Meski 750 ribu konten porno di dunia internet telah ditutup oleh Kementerian Komunikasi dan Informasi, namun konten-konten serupa juga terus bermunculan. “Betapa canggihnya revolusi IT yang harus diketahui seluruh keluarga, anak, guru. Harus ada edukasi. Internet bisa bikin pintar tapi juga celaka,” ujarnya.
Di sisi lain, potret generasi diusia anak-anak sudah melakukan adegan layaknya orang dewasa. Pada tulisan Jawa Pos yang berjudul Heboh 14 Murid SD Main Alek-Alek Porno menambah sesaknya dada. “Menurut NH, awalnya anak-anak tersebut hanya bermain alek-alek pada umumnya. Yakni, permainan anak kecil yang melakoni peran sebagai papa dan mama. Permainan itu lengkap dengan boneka mainan. Namun entah bagaimana akhirnya permainan alek-alek tersebut malah berujung dengan perbuatan suami istri sebenarnya.” “Ironisnya, salah seorang murid yang baru berusia 8 tahun sudah berulang-ulang melakukannya. Demikian juga dengan tiga murid lainnya meski dengan interval waktu berbeda.” (JP, 2-11-2016)
Rasa sakit, duka yang mendalam, tentu dirasakan oleh keluarga korban kejahatan seksual maupun keluarga pelaku permainan alek-alek yang berujung hubungan intim. Selaku pendidik tentu merasa prihatin. Masa depan yang cemerlang dan dinantikan kini dihantui penderitaan akibat kejahatan seksual dan mirisnya polah anak hingga berperilaku layaknya suami istri dalam permainan.
Dari beberapa kasus tersebut, terdapat kemungkinan masih ada lagi kasus yang serupa namun luput dari pendataan. Kasus yang kian menggunung jika dibiarkan akan menjadi bom ledakan yang terelakkan. Untuk itu, harus segera diambil sikap nyata untuk menuntaskannya.

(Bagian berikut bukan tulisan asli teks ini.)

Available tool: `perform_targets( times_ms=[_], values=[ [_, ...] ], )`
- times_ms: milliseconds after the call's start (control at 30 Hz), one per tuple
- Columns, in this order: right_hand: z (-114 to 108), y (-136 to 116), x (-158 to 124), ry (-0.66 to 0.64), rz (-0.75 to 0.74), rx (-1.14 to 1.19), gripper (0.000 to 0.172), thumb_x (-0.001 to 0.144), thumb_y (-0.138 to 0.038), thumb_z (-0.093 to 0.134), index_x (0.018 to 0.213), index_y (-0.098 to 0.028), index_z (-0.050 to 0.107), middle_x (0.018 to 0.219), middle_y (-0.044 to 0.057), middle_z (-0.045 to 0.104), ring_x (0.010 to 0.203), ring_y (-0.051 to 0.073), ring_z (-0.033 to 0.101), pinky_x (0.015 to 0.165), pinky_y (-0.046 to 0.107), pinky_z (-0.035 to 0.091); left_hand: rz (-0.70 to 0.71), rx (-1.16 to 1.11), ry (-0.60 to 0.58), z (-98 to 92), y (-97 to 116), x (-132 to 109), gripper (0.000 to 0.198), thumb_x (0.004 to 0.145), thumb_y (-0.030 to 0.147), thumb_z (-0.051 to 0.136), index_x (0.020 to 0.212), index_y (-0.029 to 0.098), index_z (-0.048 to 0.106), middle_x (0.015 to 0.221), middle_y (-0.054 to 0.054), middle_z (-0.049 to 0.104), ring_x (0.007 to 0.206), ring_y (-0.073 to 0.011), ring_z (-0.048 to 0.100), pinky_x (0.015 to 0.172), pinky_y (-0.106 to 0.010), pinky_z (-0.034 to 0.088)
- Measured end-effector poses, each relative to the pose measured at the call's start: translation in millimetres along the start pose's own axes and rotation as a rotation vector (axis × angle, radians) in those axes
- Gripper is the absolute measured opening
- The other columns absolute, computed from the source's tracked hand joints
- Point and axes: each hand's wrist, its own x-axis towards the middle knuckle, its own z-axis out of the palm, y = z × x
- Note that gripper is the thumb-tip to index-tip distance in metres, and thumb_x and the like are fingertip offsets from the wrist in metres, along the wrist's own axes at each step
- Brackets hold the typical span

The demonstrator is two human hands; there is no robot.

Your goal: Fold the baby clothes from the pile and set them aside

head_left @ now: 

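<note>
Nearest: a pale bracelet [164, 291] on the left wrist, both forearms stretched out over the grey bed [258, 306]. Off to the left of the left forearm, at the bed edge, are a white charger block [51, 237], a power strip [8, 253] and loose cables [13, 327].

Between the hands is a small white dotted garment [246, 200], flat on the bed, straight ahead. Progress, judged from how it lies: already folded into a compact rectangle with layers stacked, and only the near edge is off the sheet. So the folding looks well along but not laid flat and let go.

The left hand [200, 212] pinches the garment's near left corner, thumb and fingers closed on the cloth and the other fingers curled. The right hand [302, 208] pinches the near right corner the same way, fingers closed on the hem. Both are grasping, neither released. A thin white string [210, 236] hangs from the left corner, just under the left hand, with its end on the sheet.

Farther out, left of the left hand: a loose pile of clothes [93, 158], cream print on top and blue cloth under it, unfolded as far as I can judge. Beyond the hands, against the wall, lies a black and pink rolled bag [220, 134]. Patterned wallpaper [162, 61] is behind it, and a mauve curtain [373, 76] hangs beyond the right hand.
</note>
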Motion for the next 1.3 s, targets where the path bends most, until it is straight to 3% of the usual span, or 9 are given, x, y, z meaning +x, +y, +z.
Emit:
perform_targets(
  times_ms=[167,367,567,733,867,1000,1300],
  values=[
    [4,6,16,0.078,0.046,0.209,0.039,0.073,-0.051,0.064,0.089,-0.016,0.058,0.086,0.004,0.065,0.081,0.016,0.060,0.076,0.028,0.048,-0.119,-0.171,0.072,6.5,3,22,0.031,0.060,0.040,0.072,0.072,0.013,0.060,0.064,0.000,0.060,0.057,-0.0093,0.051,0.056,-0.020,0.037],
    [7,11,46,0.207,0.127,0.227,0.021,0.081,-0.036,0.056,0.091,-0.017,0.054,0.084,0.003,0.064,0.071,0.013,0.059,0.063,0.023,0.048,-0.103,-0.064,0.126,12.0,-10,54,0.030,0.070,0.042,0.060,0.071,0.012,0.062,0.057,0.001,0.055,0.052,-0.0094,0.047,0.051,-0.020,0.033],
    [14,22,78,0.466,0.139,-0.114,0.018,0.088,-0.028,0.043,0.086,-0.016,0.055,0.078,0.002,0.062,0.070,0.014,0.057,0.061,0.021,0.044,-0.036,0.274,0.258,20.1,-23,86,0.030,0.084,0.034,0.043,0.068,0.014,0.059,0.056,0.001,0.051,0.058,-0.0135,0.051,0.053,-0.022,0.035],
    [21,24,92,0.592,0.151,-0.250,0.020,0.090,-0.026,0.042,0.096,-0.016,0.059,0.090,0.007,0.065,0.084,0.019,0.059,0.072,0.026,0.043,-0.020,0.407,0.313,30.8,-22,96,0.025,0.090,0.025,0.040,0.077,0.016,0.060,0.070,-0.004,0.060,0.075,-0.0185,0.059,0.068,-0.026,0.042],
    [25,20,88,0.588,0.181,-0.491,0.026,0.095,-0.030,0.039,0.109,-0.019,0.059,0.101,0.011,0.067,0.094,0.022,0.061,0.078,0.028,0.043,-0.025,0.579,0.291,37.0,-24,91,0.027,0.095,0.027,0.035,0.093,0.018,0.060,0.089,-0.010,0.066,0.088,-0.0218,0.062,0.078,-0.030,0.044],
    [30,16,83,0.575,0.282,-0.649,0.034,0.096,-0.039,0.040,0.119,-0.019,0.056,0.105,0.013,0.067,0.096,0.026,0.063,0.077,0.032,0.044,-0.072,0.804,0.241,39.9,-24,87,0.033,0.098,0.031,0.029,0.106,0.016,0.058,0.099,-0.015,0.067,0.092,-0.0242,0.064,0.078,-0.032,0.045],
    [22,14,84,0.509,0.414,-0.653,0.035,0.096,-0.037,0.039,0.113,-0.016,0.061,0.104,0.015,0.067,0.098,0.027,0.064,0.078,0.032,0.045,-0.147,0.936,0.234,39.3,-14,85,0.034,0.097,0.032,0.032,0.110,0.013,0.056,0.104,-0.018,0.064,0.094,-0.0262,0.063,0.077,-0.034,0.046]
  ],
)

Sebagai guru tentu merasa sedih dan keprihatinan yang mendalam. Generasi yang dirindukan kiprahnya kini direnggut kesempatannya untuk berkarya. Masa muda untuk belajar banyak tentang ilmu berpindah haluan dengan pelampiasan syahwat.
Perlu adanya sinergi antara orang orang tua, sekolah, masyarakat dan negara. Hal ini tidaklah dapat berjalan sendiri-sendiri namun secara kebersamaan. Terutama negara, hanya negaralah yang mampu memutus rantai secara totalitas. Menutup situs porno seara totalitas, menindak secara tegas bagi para pengunggah video porno, memberi sanksi/hukuman yang tegas tindak kejahatan seksual maupun perzinahan, menjauhkan pergaulan bebas sejauh-jauhnya dan memberikan penguatan akidah kepada generasi muda (anak-anak dan remaja).
Guru dan orang tua harus mampu memberikan keteladan yang baik kepada anak dan muridnya. Sekolah mendukung dengan suasana yang kondusif bagi anak didik untuk berkarya dan terbebas dari pergaulam bebas. Kurikulum pendidikan senjata yang tajam untuk mewujudkan generasi bermartabat dengan karya hebat.